E mais uma vez a sequência repetitiva voltou a atormentar a minha cabeça, lavar  para  quarar, depois enxaguar, torcer e colocar para secar, olho para o céu, um pássaro, desta vez um lindo passaro preto cantando e parando bem na minha frente, asolrando um lindo edoloroso som da liberdade. Volto no fim do dia para casa, desta vez estou sozinha e preciso fazer várias viagens para chegar com todas as roupas.

Anos se passaram e parte desse momento da minha vida tenho vergonha de contar, vergonha porque sentia medo e medo porque me sentia culpada.
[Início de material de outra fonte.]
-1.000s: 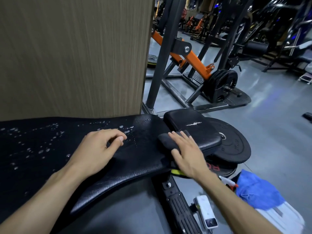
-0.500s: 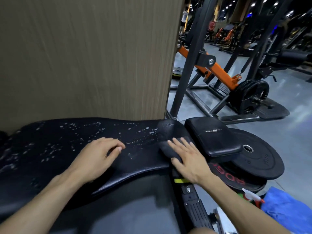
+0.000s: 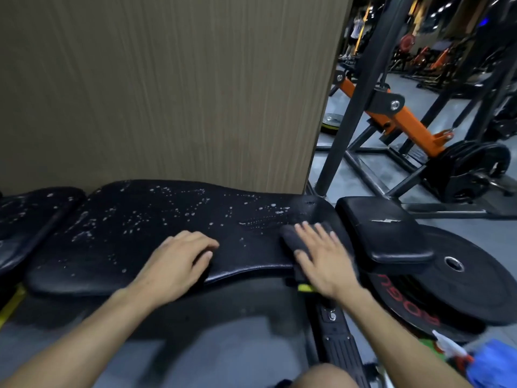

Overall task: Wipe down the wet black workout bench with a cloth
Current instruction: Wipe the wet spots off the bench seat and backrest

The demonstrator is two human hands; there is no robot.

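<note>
Black workout bench lies flat, long axis left to right across view, along base of wood-grain wall panel; droplets scattered over pad, thickest toward far edge. Dark cloth at bench's right end, flat on pad. Right hand palm-down on cloth, fingers spread and straight, pressing it, not clamped. Left hand rests on near edge mid-pad, fingers curled loosely together, holding nothing. Smaller black pad just right of bench, over stacked weight plates on floor.
</note>
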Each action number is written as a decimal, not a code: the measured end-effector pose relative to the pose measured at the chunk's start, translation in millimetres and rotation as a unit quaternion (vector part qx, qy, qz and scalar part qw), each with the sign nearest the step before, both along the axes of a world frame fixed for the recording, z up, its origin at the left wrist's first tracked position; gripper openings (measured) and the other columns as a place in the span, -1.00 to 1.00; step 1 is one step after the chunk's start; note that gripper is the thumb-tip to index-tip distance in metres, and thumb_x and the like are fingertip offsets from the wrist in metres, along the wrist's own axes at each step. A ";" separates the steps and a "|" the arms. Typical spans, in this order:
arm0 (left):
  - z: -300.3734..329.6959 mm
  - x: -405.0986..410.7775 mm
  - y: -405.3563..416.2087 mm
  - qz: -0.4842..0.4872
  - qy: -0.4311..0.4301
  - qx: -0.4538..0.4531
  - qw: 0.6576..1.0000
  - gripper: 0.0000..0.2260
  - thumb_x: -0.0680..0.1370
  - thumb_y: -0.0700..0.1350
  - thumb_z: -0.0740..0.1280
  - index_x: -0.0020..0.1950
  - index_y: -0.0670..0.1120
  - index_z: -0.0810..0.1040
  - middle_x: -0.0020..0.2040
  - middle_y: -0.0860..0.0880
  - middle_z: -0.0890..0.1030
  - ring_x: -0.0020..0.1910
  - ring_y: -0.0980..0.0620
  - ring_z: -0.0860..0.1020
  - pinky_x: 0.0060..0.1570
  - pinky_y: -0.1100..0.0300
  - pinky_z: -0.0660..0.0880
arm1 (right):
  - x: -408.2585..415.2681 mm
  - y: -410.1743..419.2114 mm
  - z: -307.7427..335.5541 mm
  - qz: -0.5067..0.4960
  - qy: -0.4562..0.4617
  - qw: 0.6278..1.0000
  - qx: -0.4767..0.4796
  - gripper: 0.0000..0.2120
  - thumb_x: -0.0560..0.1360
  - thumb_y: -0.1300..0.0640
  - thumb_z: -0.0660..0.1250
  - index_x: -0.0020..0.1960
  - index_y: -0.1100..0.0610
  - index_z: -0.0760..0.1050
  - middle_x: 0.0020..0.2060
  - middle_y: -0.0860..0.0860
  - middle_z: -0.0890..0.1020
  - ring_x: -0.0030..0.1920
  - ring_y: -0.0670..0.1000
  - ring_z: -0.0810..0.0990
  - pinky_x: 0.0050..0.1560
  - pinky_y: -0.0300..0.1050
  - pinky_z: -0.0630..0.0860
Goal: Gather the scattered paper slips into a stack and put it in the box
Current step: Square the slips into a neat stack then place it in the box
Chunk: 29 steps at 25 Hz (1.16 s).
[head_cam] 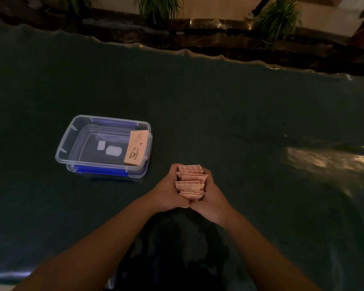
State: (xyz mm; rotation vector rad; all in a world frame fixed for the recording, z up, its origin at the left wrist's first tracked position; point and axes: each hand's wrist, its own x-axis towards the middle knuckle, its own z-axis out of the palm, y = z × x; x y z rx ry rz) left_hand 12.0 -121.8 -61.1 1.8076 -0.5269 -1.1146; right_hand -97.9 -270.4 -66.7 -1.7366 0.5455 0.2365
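A bundle of pinkish paper slips [190, 181] stands on edge on the dark table, pressed between both palms. My left hand [168, 193] cups its left side and my right hand [211, 196] cups its right side, thumbs touching at the near end. To the left sits a clear plastic box [72, 143] with blue clips. One stack of tan printed slips [135, 148] leans against the box's right inner wall.
The dark green tabletop [261, 122] stretches far and right, with a bright glare patch [324, 158] at the right. Its wavy far edge borders a dark ledge with potted plants [277, 19]. Dark clothing [177, 248] shows below my forearms.
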 end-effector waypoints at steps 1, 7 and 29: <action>-1.9 0.4 2.7 -0.006 -0.014 -0.007 1.000 -0.16 0.37 -0.32 0.60 0.49 0.03 0.22 0.26 0.09 0.57 0.17 0.26 0.61 0.08 0.43 0.51 | 0.5 3.0 -2.4 0.000 -0.004 1.000 -0.011 -0.15 0.41 0.31 0.60 0.50 -0.12 0.24 0.26 -0.15 0.64 0.21 -0.28 0.66 0.24 -0.30 0.55; -23.6 1.1 18.3 -0.043 -0.046 -0.009 0.998 0.26 0.29 -0.18 0.69 0.66 0.02 -0.20 0.50 0.21 0.30 0.44 0.34 0.35 0.41 0.40 0.20 | 0.7 15.1 -10.3 0.054 0.028 0.998 -0.021 0.14 0.41 0.30 0.58 0.71 -0.07 -0.08 0.52 -0.13 0.42 0.41 -0.26 0.50 0.54 -0.12 0.40; -15.2 0.7 23.3 -0.049 -0.101 0.020 0.993 0.07 0.38 -0.08 0.64 0.62 0.11 -0.06 0.45 0.12 0.35 0.46 0.17 0.38 0.53 0.07 0.30 | 8.7 21.1 -5.4 0.071 0.035 0.991 -0.105 0.00 0.35 0.04 0.60 0.61 -0.13 0.07 0.44 -0.07 0.48 0.40 -0.11 0.54 0.49 0.08 0.48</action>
Depois de algum tempo, o serviçal de Ritinha, o mudinho começou a se comportar diferente comigo, me seguia naquela casa enorme e o desconforto começou a ser tornar agulhas que dilaceravam meu coração. 

Mudinho não falava, mas era capaz de sentir o meu medo, quando ele estava perto eu sentia a malícia no olhar e suava em cada movimento que ele lentamente fazia, começou com alguns toques no meu corpo, em seguida começou a me mostrar seu órgão sexual…
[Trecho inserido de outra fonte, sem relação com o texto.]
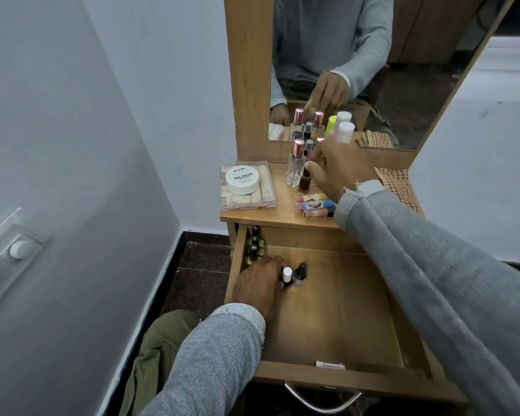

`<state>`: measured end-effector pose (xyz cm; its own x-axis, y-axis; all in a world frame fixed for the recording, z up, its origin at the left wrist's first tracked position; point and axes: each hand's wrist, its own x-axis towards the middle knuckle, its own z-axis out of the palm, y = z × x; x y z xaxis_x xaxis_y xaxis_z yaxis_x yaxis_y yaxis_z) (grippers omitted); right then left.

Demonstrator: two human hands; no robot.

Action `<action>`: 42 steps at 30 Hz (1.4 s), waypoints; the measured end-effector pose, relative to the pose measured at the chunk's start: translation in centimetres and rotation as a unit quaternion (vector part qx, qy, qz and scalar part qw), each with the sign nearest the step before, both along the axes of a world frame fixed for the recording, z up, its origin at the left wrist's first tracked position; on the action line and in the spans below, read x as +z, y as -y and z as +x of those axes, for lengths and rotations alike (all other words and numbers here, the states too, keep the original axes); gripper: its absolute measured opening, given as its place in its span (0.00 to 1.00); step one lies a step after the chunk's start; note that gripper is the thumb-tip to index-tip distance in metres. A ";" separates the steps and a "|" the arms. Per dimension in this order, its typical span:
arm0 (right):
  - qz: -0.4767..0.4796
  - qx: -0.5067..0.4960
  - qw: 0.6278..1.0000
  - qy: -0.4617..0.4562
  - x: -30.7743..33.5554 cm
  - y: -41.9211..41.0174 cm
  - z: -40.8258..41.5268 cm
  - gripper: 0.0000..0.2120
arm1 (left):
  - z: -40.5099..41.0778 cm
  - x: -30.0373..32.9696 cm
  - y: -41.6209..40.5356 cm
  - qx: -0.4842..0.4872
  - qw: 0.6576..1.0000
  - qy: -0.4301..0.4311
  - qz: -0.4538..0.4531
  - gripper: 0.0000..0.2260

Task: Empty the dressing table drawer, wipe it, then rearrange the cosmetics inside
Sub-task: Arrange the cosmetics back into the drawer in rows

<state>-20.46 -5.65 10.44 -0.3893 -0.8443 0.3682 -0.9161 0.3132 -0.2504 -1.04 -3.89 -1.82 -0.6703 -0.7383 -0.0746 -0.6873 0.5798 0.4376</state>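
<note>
drawer (327, 319) stands pulled open nearest me, its wooden floor mostly bare. my left hand (260, 283) rests inside it at the left, fingers curled round a small white-capped bottle (286, 277), with a dark dropper bottle (299, 274) just beside and nail polishes (254, 244) lined along the far left corner. farther up, on the table (252, 216), my right hand (339, 169) pinches a dark red nail polish (305, 181) among perfume bottles (296, 162); lip tubes (312, 202) lie nearby, a nail polish remover tub (242, 180) on a clear case, a checked cloth (398, 184) at right.

drawer (336, 310) floor lies open right of the dropper bottle (299, 274); bottles (254, 244) crowd its back-left corner.
</note>
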 end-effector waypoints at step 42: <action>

Eu precisava ir embora de novo, senti falta da minha casa, falta do meu pai e principalmente da minha mãe, aquele não era o meu lar, a quantidade de trabalho era muito maior e o desejo de liberdade só aumentava.     
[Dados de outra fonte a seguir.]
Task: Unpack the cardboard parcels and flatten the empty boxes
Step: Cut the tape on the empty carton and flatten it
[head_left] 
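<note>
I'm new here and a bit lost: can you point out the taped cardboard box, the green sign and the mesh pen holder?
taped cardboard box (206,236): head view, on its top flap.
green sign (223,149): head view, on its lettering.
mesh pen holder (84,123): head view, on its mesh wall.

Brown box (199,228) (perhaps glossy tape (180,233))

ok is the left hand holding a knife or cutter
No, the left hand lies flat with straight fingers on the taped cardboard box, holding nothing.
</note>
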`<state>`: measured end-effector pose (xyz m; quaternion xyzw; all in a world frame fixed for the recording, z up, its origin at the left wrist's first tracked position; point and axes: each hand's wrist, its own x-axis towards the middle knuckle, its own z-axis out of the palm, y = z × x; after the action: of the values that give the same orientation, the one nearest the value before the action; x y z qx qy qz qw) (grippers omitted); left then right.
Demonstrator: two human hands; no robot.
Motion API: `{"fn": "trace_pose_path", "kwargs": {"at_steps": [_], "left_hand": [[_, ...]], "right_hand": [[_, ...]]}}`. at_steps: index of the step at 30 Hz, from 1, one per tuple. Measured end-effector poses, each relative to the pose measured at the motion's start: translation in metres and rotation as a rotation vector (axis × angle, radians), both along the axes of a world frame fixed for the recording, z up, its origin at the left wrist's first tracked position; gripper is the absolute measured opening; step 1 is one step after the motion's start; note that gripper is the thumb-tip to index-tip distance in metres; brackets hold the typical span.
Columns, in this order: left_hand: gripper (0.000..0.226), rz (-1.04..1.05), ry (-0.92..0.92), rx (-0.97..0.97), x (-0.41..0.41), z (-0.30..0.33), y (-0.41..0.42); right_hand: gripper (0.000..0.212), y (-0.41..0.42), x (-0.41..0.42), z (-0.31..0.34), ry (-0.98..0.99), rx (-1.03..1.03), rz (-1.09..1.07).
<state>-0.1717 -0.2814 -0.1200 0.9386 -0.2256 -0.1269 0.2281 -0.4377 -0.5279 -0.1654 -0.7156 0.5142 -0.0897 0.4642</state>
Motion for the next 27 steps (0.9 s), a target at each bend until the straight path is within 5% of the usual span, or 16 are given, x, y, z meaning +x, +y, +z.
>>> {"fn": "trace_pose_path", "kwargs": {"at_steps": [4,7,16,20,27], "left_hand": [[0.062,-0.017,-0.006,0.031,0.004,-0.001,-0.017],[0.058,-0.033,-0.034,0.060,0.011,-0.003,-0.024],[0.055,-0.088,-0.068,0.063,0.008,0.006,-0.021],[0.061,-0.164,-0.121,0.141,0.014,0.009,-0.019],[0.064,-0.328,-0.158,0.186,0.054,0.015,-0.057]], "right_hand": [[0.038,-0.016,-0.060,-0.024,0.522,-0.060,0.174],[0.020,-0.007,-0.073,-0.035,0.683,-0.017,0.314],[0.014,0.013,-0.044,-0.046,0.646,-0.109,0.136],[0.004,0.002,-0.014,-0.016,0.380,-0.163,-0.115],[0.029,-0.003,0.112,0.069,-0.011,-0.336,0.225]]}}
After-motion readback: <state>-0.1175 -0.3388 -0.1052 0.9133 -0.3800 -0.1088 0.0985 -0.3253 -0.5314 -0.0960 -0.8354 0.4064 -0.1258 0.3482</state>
Sigo suportando calada, agora tenho que cuidar da mercearia e cansaço do trabalho e da vida que levo só aumentava, a cada dia fica mais difícil suportar o cotidiano. Nessa mercearia foi onde conheci Raimundo, com seus cabelos negros, que só ficava no olho e sua pele branca, chega brilhava. 

Novamente, vi uma oportunidade nele, eu tinha certeza que ele tinha se interessado em mim. Todo dia fazia questão de ficar nas vendas, só para conversar com aquele homem. 

Raimundo e eu nos casamos, Ritinha no começo ficou furiosa, mas não podia fazer muita coisa. Tive três filhos e me mudei, parei na terra da pecuária e da soja, a capital de Goiás  me acolheu, cuidou e regou de mim. 

Perdi Raimundo em 1995, no fim das contas eles não era um homem tão bom assim, mas não podia reclamar, tinha meu emprego, ganhava meu dinheiro e aos poucos conquistei minhas independência financeira e espiritual. 

Hoje ao som do pássaro preto na gaiola, fumo meu cigarro, sentada em frente as minhas máquinas de costurar e conto diversas histórias para os meus netos, principalmente para uma que vive perguntando como era a vida no passado.